Nicht zuletzt, um uns daran zu erinnern, dass Weihnachten mit dem Fest noch nicht einfach so vorbei ist. Die Sterndeuter brachten Geschenke, von Liedern wissen wir nichts. Aber sie könnten gesungen haben, und wenn sie es getan hätten, wäre das Lied sicher ähnlich gewesen wie der Gesang der Engel.

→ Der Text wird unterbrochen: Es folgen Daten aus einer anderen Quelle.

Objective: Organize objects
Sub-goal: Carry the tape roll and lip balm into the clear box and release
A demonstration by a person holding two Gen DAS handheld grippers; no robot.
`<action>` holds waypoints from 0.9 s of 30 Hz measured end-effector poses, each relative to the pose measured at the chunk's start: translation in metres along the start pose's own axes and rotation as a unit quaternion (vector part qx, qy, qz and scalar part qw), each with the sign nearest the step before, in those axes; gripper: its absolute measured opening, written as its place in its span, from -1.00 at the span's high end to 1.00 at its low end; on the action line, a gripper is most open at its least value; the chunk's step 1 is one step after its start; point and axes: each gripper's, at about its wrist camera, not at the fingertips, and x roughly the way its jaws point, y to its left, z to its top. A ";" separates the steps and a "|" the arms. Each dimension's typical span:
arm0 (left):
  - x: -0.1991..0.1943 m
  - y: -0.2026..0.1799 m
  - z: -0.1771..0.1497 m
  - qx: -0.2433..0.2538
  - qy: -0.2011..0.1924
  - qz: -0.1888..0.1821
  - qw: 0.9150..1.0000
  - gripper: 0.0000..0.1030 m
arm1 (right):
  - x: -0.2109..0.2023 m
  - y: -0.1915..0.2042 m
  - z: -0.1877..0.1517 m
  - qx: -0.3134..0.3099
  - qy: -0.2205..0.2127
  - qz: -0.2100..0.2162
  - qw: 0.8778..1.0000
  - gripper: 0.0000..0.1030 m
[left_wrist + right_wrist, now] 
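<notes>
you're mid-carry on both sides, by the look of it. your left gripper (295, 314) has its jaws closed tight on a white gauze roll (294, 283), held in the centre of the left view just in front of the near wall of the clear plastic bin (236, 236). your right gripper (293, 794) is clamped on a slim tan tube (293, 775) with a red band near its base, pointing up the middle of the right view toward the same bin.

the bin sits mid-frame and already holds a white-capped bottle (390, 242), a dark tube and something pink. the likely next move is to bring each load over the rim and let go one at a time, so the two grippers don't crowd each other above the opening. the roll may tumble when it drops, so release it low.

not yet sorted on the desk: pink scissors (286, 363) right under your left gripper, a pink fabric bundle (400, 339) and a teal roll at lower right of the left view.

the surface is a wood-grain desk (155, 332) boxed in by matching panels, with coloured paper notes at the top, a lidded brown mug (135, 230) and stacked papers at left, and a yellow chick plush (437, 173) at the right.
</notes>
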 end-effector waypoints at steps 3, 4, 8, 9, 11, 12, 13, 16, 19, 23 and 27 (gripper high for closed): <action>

Oder vielleicht doch anders? Sie hörten wohl selbst einem Gesang zu, dem Schreien des kleinen Kindes. Und einer von ihnen, so stelle ich mir vor, hat später selbst ein Weihnachtslied geschrieben, und das klang ungefähr so:
Dort in Bethlehem, schreit ein kleines Kind
in die Nacht hinaus, durch den kalten Wind,
schreit in einem Stall, schreit, so laut es kann.
Alle Menschen kommen, und sie schaun es an.
Kleines Kind von Bethlehem, hör schon auf zu schrein.
Du bist lauter noch als wir, du sollst unser König sein.
Und die Tauben hören’s, und die Blinden sehn,
und die Lahmen kommen, können es verstehn.
Und es schreit und schreit, weil es schreien will.
Erst wenn alle da sind, ist es endlich still.
Kleines Kind von Bethlehem, hör schon auf zu schrein.
Du bist kleiner noch als wir, du sollst unser König sein.
Wenn die Könige bei Ihnen waren, haben Sie ihre Version der Geschichte vom Kind in der Krippe gehört. Ich wünsche Ihnen allen, dass die Weihnachtsfreude anhält.